ASSIGNMENT.
Write the data out again so that it matches word for word.

INFORMATION SUPPLIED.
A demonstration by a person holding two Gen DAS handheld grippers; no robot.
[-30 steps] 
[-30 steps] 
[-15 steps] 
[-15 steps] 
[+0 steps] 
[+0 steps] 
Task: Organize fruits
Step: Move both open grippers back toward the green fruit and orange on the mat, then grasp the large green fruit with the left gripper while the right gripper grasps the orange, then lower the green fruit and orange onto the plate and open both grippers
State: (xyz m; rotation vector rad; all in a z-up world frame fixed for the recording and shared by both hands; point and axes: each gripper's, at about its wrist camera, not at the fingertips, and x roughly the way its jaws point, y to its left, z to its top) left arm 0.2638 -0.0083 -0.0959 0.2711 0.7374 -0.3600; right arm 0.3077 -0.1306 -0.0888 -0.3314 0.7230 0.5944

TASK ANSWER.
A demonstration by a person holding two Gen DAS handheld grippers; no robot.
[-30 steps] 
[-30 steps] 
[-15 steps] 
[-15 steps] 
[+0 steps] 
[+0 steps] 
Task: Organize fruits
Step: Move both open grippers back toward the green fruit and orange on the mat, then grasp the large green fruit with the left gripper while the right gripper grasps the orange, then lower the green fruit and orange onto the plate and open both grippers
State: (xyz m; rotation vector rad; all in a z-up world frame fixed for the recording and shared by both hands; point and axes: each gripper's, at about its wrist camera, not at the fingertips, and x roughly the way its jaws point, y to its left, z to its top) left arm 0.2638 -0.0083 -0.0959 0.2711 0.7374 -0.3600; right arm 0.3077 -0.1306 -0.0888 -0.3314 0.7230 0.5944

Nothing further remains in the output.